VidéoFesses rebondies, hanches larges, poitrine développée... depuis quelques années le culte des rondeurs fait de plus en plus d’adeptes chez certaines jeunes filles qui y voient un atout supplémentaire de séduction. Un supposé charme obtenu en absorbant des produits chimiques aux effets néfastes parfois proposés sur les réseaux sociaux. Les praticiens ont beau alerter sur les dangers de telles pratiques, rien n’y fait.

Au Cameroun, les canon de la beauté d’une femme ont de tout temps mis à l’honneur la générosité des courbes. Les femmes aux rondeurs généreuses sont en meilleure santé et plus fertile qu’une autres qui en seraient dépourvue. Mais que faire si la génétique en a décidé autrement?
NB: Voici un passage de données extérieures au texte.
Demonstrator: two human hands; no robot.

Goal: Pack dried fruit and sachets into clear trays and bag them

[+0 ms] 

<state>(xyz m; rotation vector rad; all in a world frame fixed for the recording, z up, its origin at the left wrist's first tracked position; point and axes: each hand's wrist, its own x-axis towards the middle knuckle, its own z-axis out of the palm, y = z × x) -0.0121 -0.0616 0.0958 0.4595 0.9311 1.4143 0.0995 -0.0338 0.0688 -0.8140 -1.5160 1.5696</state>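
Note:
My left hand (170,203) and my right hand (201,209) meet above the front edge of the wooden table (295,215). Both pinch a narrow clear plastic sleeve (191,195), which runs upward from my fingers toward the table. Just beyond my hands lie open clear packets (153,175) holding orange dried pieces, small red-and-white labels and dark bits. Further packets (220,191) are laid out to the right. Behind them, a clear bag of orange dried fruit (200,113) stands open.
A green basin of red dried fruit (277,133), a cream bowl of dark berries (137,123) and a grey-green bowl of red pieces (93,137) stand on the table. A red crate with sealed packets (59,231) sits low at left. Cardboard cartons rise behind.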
Car ces formes généreuses ne s’acquièrent par simples battements de cils. Dr Mbwe Mpoh Maurice, pharmacien et expert en pharmacovigilance, semble connaitre le secret de ces femmes qui veulent à tout prix répondre aux canons de la beauté: «Depuis des années déjà, des jeunes filles se font injecter des produits chimiques dont je préfère taire le nom ici, pour se donner des formes généreuses. Alors, elles absorbent certains produits pharmaceutiques en dépassant la dose prescrite ou alors elles ont recours à des cocktails qu’elles achètent sur les réseaux obscurs», a-t-il déclaré.
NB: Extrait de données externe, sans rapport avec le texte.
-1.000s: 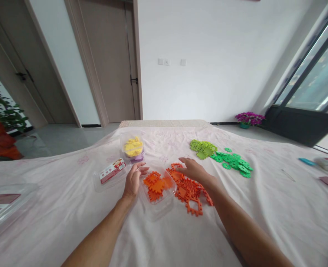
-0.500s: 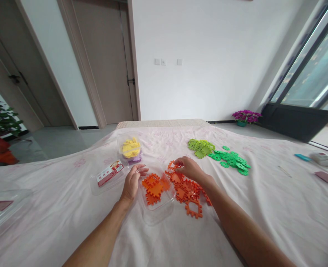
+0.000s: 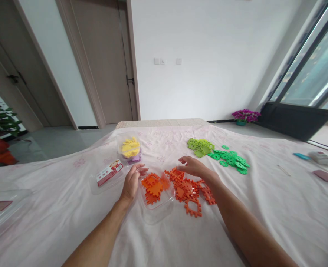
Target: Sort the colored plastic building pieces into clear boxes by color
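My left hand [image 3: 133,180] rests against the left side of a clear plastic container [image 3: 157,217], its fingers stretched out along the far left corner. Several orange interlocking plastic pieces [image 3: 154,189] with notched edges lie inside. To the container's right is a loose pile of red-orange notched pieces [image 3: 184,187], some square with open centres. Over the far right part of that pile hovers my right hand [image 3: 194,167], thumb and fingers apart, with nothing visible between them.
A clear tub of yellow pieces [image 3: 131,147] with purple ones beneath stands at the back left, beside a labelled clear lid [image 3: 110,173]. Yellow-green pieces [image 3: 200,147] and green discs [image 3: 230,159] lie at the back right. Another clear container [image 3: 6,207] is far left.
My right hand has drawn slightly right and its fingers have spread. The red-orange piece by its fingertips now lies lower, among the pile. My left hand stays against the container.
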The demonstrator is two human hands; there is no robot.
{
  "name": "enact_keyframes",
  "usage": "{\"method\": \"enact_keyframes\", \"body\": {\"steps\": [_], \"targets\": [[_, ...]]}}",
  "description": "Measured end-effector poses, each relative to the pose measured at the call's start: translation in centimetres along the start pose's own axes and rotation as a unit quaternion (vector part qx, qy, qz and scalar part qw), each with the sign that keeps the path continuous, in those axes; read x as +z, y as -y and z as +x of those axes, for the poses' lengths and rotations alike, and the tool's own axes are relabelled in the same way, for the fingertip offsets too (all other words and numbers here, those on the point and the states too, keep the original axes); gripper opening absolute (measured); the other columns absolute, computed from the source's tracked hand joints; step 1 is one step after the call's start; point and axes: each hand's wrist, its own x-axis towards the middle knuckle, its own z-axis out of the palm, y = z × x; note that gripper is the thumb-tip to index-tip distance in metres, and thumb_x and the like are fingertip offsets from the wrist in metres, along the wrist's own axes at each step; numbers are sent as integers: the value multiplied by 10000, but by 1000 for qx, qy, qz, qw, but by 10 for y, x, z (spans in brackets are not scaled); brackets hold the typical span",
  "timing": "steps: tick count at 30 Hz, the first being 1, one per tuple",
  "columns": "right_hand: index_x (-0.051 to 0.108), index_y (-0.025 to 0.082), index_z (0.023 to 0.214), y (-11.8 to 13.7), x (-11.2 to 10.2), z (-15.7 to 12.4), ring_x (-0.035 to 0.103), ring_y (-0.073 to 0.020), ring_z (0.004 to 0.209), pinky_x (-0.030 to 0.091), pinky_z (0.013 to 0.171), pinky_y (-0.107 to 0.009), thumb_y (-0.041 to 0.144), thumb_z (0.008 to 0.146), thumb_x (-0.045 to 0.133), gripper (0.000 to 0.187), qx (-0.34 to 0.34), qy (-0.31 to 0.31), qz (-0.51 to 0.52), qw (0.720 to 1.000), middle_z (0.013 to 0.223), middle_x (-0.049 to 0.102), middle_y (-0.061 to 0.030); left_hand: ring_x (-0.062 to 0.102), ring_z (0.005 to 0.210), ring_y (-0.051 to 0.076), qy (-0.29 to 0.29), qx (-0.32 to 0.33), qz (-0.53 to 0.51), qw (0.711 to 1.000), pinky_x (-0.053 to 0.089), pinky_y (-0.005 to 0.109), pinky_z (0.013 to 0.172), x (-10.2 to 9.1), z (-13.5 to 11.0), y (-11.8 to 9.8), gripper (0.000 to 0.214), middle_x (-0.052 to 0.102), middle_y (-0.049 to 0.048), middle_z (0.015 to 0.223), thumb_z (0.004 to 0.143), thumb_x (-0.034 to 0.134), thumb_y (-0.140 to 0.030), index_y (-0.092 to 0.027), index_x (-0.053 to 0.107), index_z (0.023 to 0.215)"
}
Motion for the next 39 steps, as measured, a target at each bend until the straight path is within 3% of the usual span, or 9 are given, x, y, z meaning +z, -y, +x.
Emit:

Le pharmacien rappelle que de tels produits sont nocifs à l’organisme et provoquent, à court terme, des pertes de mémoire et des confusions. Si la prise de ces produits se poursuit sur le long terme, des problèmes cardiaques peuvent survenir et même provoquer la mort.

La psychologue clinicienne Bell Géneviève Fabiola alerte sur les dangers que peuvent colporter les réseaux sociaux. «Presque toutes les jeunes filles veulent ressembler aux influenceuses qui donnent l’impression que la vie leur sourit. Elles sont généralement bien mises avec des formes qui les rendent plus attirantes. Ainsi, chaque jeune fille va tout faire pour leur ressembler et paraitre plus jolie. Je crois que pour lutter contre ce phénomène, le gouvernement doit restreindre l’usage des réseaux sociaux », a-t-elle souligné.

Le mal est tellement profond que des actions profondes s’imposent.